(Records from a dataset)
Start of Block
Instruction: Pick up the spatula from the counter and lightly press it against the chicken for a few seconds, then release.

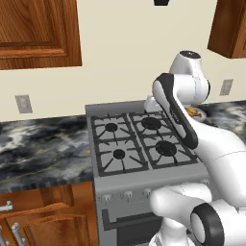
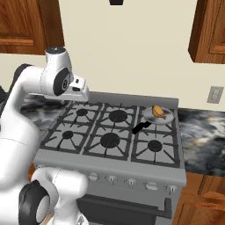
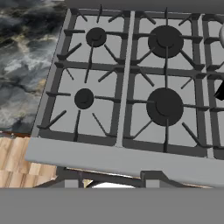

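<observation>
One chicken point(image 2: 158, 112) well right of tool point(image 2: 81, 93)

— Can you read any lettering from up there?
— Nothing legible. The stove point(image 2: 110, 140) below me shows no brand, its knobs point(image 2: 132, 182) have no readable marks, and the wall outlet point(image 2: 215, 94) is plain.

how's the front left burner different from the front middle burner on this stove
The front left burner has a small dark cap; the front middle burner has a clearly bigger one. The front left burner sits beside the marble counter; the front middle burner lies in the centre column, nearer the pan's black handle. Both are round, dark and have nothing on them.
</observation>
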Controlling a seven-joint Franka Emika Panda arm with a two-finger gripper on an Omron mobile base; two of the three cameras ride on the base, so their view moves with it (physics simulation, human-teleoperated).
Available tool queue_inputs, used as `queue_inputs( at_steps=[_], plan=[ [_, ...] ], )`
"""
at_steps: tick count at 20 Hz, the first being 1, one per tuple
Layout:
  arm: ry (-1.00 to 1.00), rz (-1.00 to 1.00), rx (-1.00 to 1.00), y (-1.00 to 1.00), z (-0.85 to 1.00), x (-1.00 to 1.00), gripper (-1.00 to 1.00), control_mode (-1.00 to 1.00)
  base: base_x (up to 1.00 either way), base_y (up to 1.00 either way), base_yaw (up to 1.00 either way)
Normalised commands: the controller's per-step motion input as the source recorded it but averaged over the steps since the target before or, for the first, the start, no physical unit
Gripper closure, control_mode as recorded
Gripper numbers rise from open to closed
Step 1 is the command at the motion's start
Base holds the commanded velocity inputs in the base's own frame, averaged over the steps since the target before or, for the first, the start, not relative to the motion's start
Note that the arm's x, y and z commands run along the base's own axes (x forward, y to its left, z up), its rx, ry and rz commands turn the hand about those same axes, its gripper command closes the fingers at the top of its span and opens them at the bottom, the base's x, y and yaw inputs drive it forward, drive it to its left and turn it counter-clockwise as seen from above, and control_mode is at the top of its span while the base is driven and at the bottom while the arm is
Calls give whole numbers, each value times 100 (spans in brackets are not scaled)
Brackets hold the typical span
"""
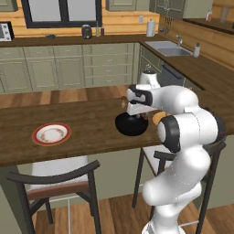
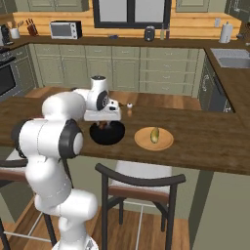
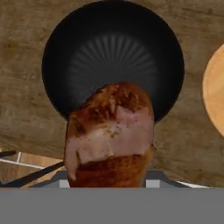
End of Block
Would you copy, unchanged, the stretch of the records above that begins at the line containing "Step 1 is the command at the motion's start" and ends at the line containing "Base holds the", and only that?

**Answer space**
Step 1 is the command at the motion's start
Base holds the commanded velocity inputs in the base's own frame, averaged over the steps since the target before or, for the first, the start, not relative to the motion's start

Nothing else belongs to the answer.